The Sarasota Herald-Tribune, which broke the story that is the subject of the Netflix documentary Take Care of Maya, reports on what the hospital accused of doing the child so much harm is up to now.  For those unfamiliar with the case, this trailer will bring you up to speed on some of it.

In this week’s edition of The Horror Stories Go in All Directions: 

KPIX-TV reports that the mayor of the town where Alameda County warehouses foster youth in a parking-place “shelter” is suing the county.  You’ll never guess why: 

The center is supposed to act as a sort of safe house for children but in recent months, the mayor claims it has become a hotbed for serious criminal activity including sex trafficking. ... 

Rebecca Edwards -- the co-founder of Braid Mission, an organization that supports and mentors foster youth -- says incidents like what the mayor is describing are sadly all too common. 

"You know people who are pimps and drug dealers, who are recruiting for gangs, know exactly where to find these youth who are vulnerable and who are desperate for somewhere to belong," explained Edwards.

In other words, predators go where the prey is.  Which raises the obvious question: Why are you using a place like this in the first place?  

Unfortunately, the lawsuit does not raise this question. 

● In Hawaii, Honolulu Civil Beat reports, 

The estate of a 6-year-old Waimanalo girl who died from alleged abuse in perhaps the most notorious child welfare cases in recent Hawaii history is suing her adoptive parents and the state for gross negligence. 

The civil lawsuit claims both the Department of Human Services and Catholic Charities Hawaii — a nonprofit that periodically reviews foster homes — failed to investigate and intervene in child abuse allegations that caused Isabella Kalua’s wrongful death. 

Her adoptive parents, Isaac and Lehua Kalua, have been charged with murder. They are alleged to have kept Isabella in a dog cage to keep her from seeking food at night because they didn’t feed her enough and covering her mouth with duct tape. 

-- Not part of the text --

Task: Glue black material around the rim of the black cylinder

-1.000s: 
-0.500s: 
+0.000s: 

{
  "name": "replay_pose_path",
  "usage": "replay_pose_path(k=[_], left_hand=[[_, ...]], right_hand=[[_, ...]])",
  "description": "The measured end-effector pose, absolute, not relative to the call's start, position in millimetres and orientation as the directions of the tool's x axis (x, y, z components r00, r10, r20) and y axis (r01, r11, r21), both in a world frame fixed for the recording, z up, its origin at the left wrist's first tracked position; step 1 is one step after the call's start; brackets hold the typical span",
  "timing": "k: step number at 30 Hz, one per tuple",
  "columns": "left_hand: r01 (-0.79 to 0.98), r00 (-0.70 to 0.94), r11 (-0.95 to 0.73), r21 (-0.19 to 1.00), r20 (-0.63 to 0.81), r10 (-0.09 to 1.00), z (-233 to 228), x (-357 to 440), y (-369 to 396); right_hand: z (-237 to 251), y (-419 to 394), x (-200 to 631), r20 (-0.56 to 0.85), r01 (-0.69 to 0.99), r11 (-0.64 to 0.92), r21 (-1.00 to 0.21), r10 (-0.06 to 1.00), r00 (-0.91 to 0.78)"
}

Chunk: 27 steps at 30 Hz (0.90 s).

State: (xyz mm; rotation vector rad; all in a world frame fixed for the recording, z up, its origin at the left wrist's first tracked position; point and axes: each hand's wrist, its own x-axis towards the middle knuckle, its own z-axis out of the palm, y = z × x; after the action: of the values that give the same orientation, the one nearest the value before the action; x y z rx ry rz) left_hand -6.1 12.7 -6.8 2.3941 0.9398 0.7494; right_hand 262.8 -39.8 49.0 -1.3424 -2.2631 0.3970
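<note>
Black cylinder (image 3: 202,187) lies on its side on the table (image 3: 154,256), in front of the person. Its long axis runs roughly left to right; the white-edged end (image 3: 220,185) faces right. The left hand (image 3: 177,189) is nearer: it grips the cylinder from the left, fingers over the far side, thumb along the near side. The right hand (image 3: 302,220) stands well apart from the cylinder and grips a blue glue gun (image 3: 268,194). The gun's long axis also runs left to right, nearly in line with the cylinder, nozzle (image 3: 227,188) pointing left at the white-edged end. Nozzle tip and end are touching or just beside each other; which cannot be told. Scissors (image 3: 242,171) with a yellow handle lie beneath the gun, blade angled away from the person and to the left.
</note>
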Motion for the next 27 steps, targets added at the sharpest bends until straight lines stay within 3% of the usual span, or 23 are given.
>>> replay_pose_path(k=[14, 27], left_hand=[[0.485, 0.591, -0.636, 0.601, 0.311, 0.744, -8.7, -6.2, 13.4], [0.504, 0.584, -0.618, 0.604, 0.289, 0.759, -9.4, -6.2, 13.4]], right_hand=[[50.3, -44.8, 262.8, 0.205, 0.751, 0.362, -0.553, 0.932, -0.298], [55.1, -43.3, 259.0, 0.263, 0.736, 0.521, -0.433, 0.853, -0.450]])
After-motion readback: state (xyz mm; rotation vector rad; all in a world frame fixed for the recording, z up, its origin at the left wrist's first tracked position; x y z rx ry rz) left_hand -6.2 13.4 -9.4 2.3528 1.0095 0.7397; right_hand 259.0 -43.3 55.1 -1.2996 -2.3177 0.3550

● And in Massachusetts four former foster and adopted children reached a $7 million settlement in a suit they filed against the Massachusetts family police agency.  WFXT-TV reports that: 

The lawsuit, filed in Middlesex Superior Court, says the children were locked in dog crates, forced to perform sex acts, submerged in ice paths to the point of drowning and threatened with death while under the care of the [foster parents]. The plaintiffs also allege that DCF, then known as the Department of Social Services, ignored 14 reports of abuse and was “deliberately indifferent to the ongoing abuse.” 

And The Boston Globe reports, not all of the former foster children lived to see the settlement: 

The plaintiff who died, Kristine Blouin, was placed in the Blouin home when she was just 2 weeks old; for the rest of her life, memories from there tormented her, a woman who acted as her surrogate mother has said. Kristine Blouin overdosed in 2022, and left behind two children who [Attorney Erica] Brody said would benefit from the settlement amount.